Willie Quiñones

Personal information
- Born: February 22, 1956 (age 69) Bayamón, Puerto Rico
- Nationality: Puerto Rican

Career information
- Playing career: 1976–1995
- Position: Forward

Career history
- 1976–1991: Criollos
- 1992: Maratonistas
- 1993: Gigantes
- 1994: Vaqueros
- 1994: Criollos
- 1995: Titanes

= Willie Quiñones =

Puerto Rican basketball player

Jose "Willie" Quiñones Figueroa (born February 22, 1956) is a Puerto Rican former professional basketball player who played for 20 seasons on Puerto Rico's top professional basketball league, Baloncesto Superior Nacional, with the Criollos de Caguas, Maratonistas de Coamo, Vaqueros de Bayamon, Gigantes de Carolina and Titanes de Morovis basketball teams. He was also a member of the Puerto Rico men's national basketball team.

==Playing career==
Quiñones debuted with the Criollos during 1976. That season, he played 32 games, scoring 503 points, with 304 rebounds and 26 assists for averages of 15.7, 10.6 and 0.8 respectively. He became a steady scorer during the late 70's, raising his per game points average to 23.6 by the 1978 season. He was also an adequate rebounder, pulling between 7.0 and 8.6 rebounds per game during this era. In 1978, Quiñones debuted with his country's men's national basketball team at the age of 22.

After his scoring average dipped slightly, from 21.5 points per game in 1979 to 19.9 points per game in 1980, Quiñones began, in 1981, a string of nine consecutive years in which he topped the 20 points per game average, at 24.0 in 1981, 22.3 in 1982, 27.1 in 1983, 24.1 in 1984, 23.8 in 1985, 23.4 in 1986 and 1987, 20.3 in 1988 and 22.2 in 1989. He became a star in the league at a time when he competed with other famous BSN players such as Quijote Morales, Piculin Ortiz and Ruben Rodriguez.

Between 1984 and 1991, Quiñones also became a threat from the three point shots line, shooting 50 percent in 1984, 33 percent in 1985 and 1986, 41 percent in 1987, 32 percent in 1989, 45 percent in 1990 and 35 percent in 1991. Despite his efforts and being teamed for a good portion of that time with point guard Willito Melendez, however, Quiñones could not help the Criollos' luck much, as they only made the playoffs sporadically and were hurt by a trade of Melendez to the Polluelos de Aibonito before the 1986 season. The Criollos, who had made the BSN playoffs in 1985, fell to 12–21 in 1986, 7–23 in 1987, 9–24 in 1988 and 10–20 in 1989.
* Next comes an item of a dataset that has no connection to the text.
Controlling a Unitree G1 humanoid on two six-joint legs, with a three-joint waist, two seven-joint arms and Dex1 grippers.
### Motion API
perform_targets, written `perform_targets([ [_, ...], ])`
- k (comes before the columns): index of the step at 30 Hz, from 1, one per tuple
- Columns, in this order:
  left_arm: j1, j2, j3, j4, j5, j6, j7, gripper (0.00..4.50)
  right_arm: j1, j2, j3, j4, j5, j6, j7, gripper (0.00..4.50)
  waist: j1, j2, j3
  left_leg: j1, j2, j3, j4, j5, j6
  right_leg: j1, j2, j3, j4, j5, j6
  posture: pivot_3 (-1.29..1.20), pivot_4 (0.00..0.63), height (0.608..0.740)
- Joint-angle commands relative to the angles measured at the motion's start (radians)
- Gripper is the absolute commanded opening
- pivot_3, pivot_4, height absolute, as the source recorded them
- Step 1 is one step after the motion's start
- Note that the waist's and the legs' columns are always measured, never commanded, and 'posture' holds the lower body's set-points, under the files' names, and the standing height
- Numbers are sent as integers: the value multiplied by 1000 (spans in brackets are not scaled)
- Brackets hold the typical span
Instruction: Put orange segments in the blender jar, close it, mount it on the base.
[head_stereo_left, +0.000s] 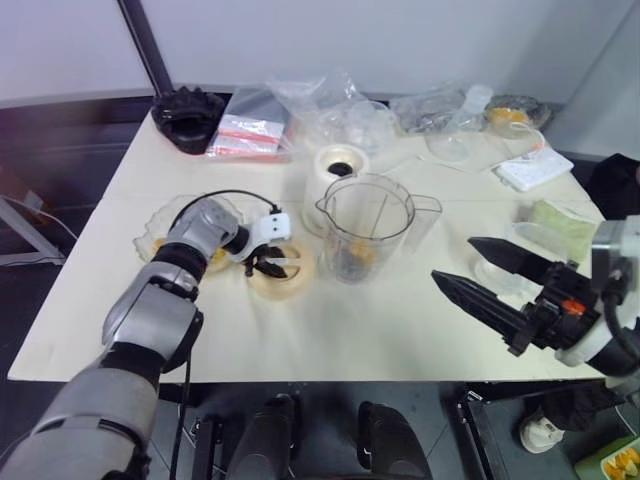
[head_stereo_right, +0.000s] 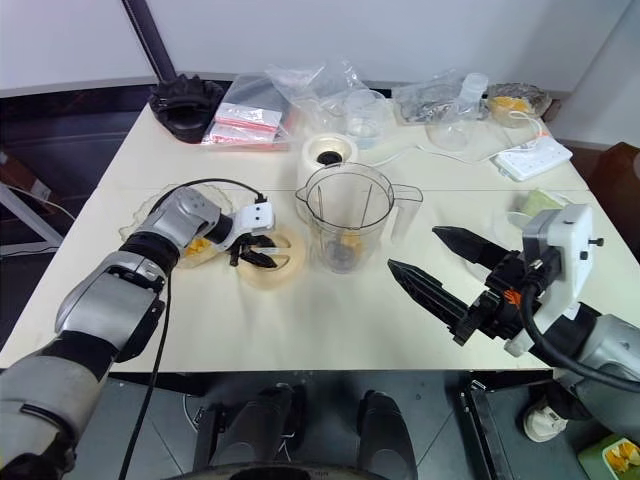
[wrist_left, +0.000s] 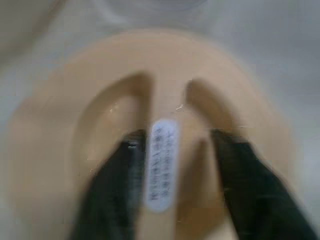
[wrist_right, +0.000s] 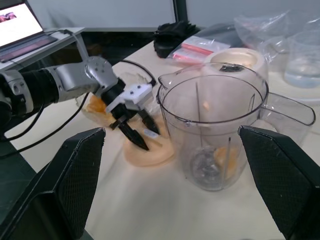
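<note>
I see the table (head_stereo_left: 420, 340) with the blender jar (head_stereo_left: 365, 232) at its middle, orange segments (wrist_right: 220, 156) already at its bottom, and the base (head_stereo_left: 338, 165) just behind. My right gripper (head_stereo_right: 440, 268) hangs wide and empty. My left gripper (wrist_right: 141, 129) straddles the handle of the tan lid (head_stereo_left: 290, 275), fingers narrowing; a shallow pinch could let it slip.

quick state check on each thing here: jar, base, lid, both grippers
blender jar: upright on the table, lid off, orange piece inside
base: behind the jar, socket bare
cream lid: flat on the table
left gripper: fingers straddling the lid's handle
right gripper: open, holding nothing
</note>
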Motion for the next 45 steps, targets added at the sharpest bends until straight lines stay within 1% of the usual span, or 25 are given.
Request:
perform_targets([
  [1, 9, 2, -3, 23, 36, 19, -20, 380, -37, -3, 28, 9, -16, -16, -3, 4500, -1, 1, -1, 0, 0, 1, 0, 0, 0, 0, -1, 0, 0, 0, 0, 0, 150, 740],
  [2, 10, 4, 0, 23, 38, 18, -21, 229, -46, -1, 39, 11, -20, -17, -5, 4500, 0, 1, -1, 0, 0, 1, 0, 0, 0, 0, -1, 0, -1, 0, 0, 0, 150, 740],
  [6, 5, 20, 7, 4, 49, -21, 5, 242, -73, -4, 68, 15, -39, -13, -6, 4500, 3, 1, -1, 0, 0, 3, -1, -1, 4, -1, -1, 0, -1, 1, 0, 0, 150, 740],
  [8, -16, 42, 19, -31, 37, -22, -40, 242, -92, -7, 82, 28, -52, -12, 3, 4500, 3, 0, 0, -1, 0, 3, -1, -1, 4, -1, -1, -1, -1, 1, 0, 0, 150, 740],
  [10, -33, 69, 47, -102, 0, -7, -121, 242, -102, -4, 93, 40, -75, -10, 17, 4500, -1, -1, 0, -2, 0, 3, 0, -1, 4, -3, -1, -1, -1, 2, 0, 0, 150, 740],
  [12, -24, 123, 72, -261, -60, 51, -262, 242, -97, 0, 97, 51, -107, -4, 40, 4500, 0, -1, 1, -6, 0, 4, 0, 0, 5, -8, -1, -2, 0, 3, -1, 0, 150, 740],
  [14, 19, 195, 58, -438, -121, 102, -332, 242, -90, 3, 100, 53, -129, 1, 48, 4500, 1, -1, 1, -13, 0, 5, 2, 0, 5, -16, -1, -1, 2, 4, -1, 0, 150, 740],
  [17, 110, 364, 9, -722, -230, 173, -339, 242, -111, 14, 111, 40, -103, -10, 33, 4500, -7, 0, 0, -13, 0, 8, 0, 0, 5, -18, -1, 2, 2, 4, -1, 0, 150, 740],
  [19, 144, 426, 7, -837, -272, 221, -339, 242, -114, 18, 116, 33, -101, -9, 32, 4500, -11, 0, 1, -11, 0, 11, -2, 0, 6, -18, -1, 6, 2, 4, -1, 0, 150, 740],
  [20, 146, 467, 23, -917, -330, 283, -339, 242, -111, 21, 120, 35, -113, -6, 38, 4500, -9, 0, 1, -11, 0, 12, -2, 0, 6, -18, -1, 6, 2, 4, -1, 0, 150, 740],
  [22, 121, 506, 63, -1018, -418, 392, -339, 242, -114, 25, 128, 46, -132, -3, 48, 4500, 0, -2, 2, -12, 0, 12, 0, 0, 6, -18, -1, 6, 2, 4, -1, 0, 150, 740],
  [24, 71, 487, 107, -1044, -453, 467, -339, 242, -128, 27, 143, 57, -145, -2, 56, 4500, 6, -2, 2, -11, 0, 12, 2, 0, 6, -16, -1, 6, 2, 4, -2, 0, 150, 740],
  [27, -2, 477, 128, -1036, -482, 505, -339, 242, -150, 28, 170, 66, -164, -1, 64, 4500, 4, -2, 1, -11, 1, 15, 3, -1, 4, -14, -1, 5, 0, 4, -2, 0, 150, 740],
  [29, -60, 473, 131, -993, -485, 493, -339, 242, -153, 32, 172, 73, -174, 2, 73, 4500, 1, -1, 1, -10, 1, 18, 3, -1, 5, -14, -1, 5, -2, 4, -2, 0, 150, 740],
  [31, -179, 430, 138, -850, -448, 419, -339, 242, -160, 35, 174, 91, -197, 1, 88, 4500, 2, -2, 2, -10, 1, 20, 3, 1, 7, -15, -1, 5, -1, 4, -2, 0, 150, 740],
  [33, -266, 371, 129, -688, -392, 303, -321, 242, -183, 46, 191, 113, -231, -8, 87, 4500, 4, -2, 2, -11, 1, 21, 3, 1, 8, -17, 0, 5, 1, 4, -2, 0, 150, 740],
  [34, -314, 318, 122, -590, -365, 258, -284, 242, -202, 61, 209, 130, -266, -14, 66, 4500, 4, -2, 2, -11, 1, 21, 3, 1, 8, -17, 0, 5, 2, 4, -1, 0, 150, 740],
  [36, -398, 219, 112, -423, -326, 196, -243, 242, -226, 86, 247, 147, -333, -12, 28, 4500, 10, -3, 1, -10, 1, 22, 3, 1, 9, -17, 0, 5, 4, 5, 0, 0, 150, 740],
  [38, -452, 157, 115, -311, -298, 152, -235, 242, -236, 109, 272, 145, -373, -8, 15, 4500, 12, -3, 1, -11, 0, 22, 4, 1, 9, -17, 0, 5, 4, 5, 0, 0, 150, 740],
  [42, -550, 56, 86, -127, -210, 137, -251, 242, -242, 172, 319, 119, -416, -15, -9, 4500, -1, -5, 3, -12, 0, 25, 6, -1, 12, -18, 0, 6, 3, 6, 2, 0, 150, 740],
  [45, -610, -12, 102, -39, -188, 178, -235, 242, -240, 225, 353, 106, -467, -23, -34, 4500, 1, -5, 4, -12, 0, 25, 6, -1, 13, -18, 0, 7, 3, 7, 6, 0, 150, 740],
])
Quiñones was reluctant to be traded from the Criollos; he was, however, traded to Coamo after the 1991 season. In Coamo, he played one season, scoring 229 points, along with 83 rebounds and 23 assists in 27 games. He then played for the Gigantes de Carolina in 1993 and the BSN leading championships winning team Vaqueros de Bayamon in 1994 before being traded back to the Criollos de Caguas that same season. Quiñones then retired after playing 16 games for the Titanes de Morovis in 1995.

==Career totals==
Quiñones played in the BSN for twenty seasons. he competed in 579 games (BSN seasons being limited to between 30 and 33 games per year), scoring 11,012 points (making him a member of the exclusive group of players to have scored 5,000 points in a basketball career in the Puerto Rican league and a member of the even more exclusive, 10,000 points group) for an average of 19 points per game, with 3,604 rebounds for an average of 6.2 rebounds a game, and 781 assists, averaging 1.3 assists per game.
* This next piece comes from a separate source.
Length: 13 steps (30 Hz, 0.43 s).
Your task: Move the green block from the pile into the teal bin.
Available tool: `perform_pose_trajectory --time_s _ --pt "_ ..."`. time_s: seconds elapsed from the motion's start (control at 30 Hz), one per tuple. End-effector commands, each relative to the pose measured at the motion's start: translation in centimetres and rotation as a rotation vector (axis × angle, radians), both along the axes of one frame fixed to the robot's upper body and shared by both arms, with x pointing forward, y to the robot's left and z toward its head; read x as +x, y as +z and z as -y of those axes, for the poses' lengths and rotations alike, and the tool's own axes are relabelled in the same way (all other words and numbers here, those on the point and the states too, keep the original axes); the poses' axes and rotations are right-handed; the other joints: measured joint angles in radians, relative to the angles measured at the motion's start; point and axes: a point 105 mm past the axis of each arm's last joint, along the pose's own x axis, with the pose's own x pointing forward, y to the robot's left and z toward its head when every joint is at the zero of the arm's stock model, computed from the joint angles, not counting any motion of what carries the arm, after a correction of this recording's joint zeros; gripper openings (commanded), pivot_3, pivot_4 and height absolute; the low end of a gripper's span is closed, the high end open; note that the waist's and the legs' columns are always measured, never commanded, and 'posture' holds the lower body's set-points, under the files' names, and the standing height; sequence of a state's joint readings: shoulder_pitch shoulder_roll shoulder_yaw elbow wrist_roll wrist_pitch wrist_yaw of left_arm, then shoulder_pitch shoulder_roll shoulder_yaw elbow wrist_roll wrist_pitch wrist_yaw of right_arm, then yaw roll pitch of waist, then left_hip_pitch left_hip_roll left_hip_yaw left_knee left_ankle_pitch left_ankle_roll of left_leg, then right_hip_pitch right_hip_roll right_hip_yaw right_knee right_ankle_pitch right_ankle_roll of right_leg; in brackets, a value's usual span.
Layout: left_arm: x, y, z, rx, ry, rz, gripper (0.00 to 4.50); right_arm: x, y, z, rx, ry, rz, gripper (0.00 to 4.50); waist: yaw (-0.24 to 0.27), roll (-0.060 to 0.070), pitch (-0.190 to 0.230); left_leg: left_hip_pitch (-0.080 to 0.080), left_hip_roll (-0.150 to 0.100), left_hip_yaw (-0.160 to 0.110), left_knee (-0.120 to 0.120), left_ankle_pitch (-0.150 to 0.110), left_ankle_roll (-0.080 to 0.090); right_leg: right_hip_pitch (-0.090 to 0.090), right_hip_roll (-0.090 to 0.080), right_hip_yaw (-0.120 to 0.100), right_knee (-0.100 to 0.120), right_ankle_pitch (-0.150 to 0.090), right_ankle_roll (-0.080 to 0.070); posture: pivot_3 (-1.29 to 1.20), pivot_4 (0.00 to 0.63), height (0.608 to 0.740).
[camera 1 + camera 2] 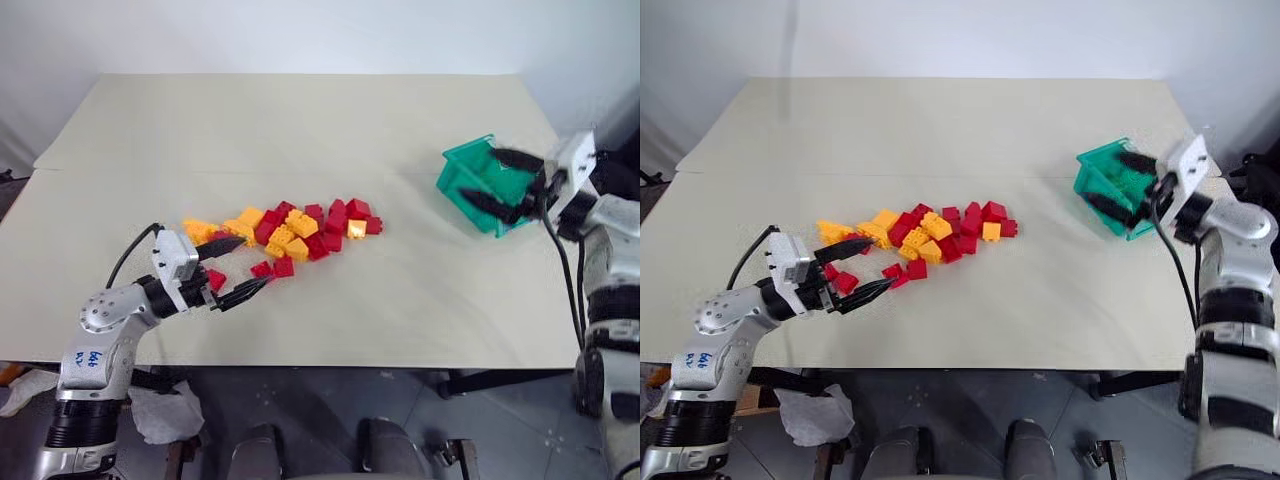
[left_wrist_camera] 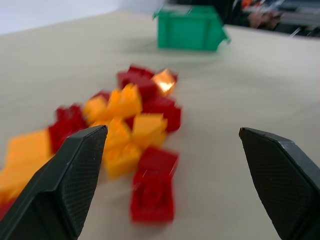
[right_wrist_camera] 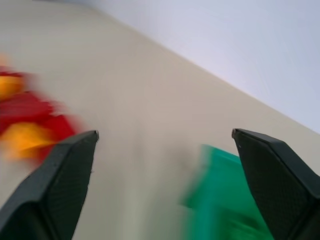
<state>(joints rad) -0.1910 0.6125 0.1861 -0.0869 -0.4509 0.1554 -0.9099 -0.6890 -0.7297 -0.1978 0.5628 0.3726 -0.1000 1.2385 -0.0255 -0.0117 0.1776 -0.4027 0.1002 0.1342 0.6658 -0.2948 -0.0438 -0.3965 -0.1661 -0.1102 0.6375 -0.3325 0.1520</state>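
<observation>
The right hand [image 1: 508, 184], its black fingers spread and empty, hovers at the teal plastic bin [image 1: 466, 178] at right of frame. The left hand [image 1: 238, 268] gapes by the red-and-yellow brick pile [image 1: 290, 230]. No green block shows among them; likely already binned.

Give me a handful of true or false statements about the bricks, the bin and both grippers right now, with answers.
1. The teal plastic bin sits on the beige table. True.
2. The right gripper is shut. False: open, at the bin.
3. The left gripper is open beside the pile of red and yellow studded bricks. True.
4. The left gripper grips a yellow brick. False: nothing is between its fingers.
</observation>
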Motion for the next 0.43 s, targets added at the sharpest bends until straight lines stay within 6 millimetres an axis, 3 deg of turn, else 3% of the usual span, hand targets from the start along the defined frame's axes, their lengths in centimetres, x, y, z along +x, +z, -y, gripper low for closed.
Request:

Quiñones was an excellent shooter from the field, as he took 7,222 field goal attempts in his career, making 4,175 of them, including 57 of 155 from behind the three-point line for percentages of 58 percent and 37 percent in those two categories, respectively. He also was slightly above average from the free throw line, as he made 2,491 out of 3,604 free throw attempts, for an average of 70 percent in that area.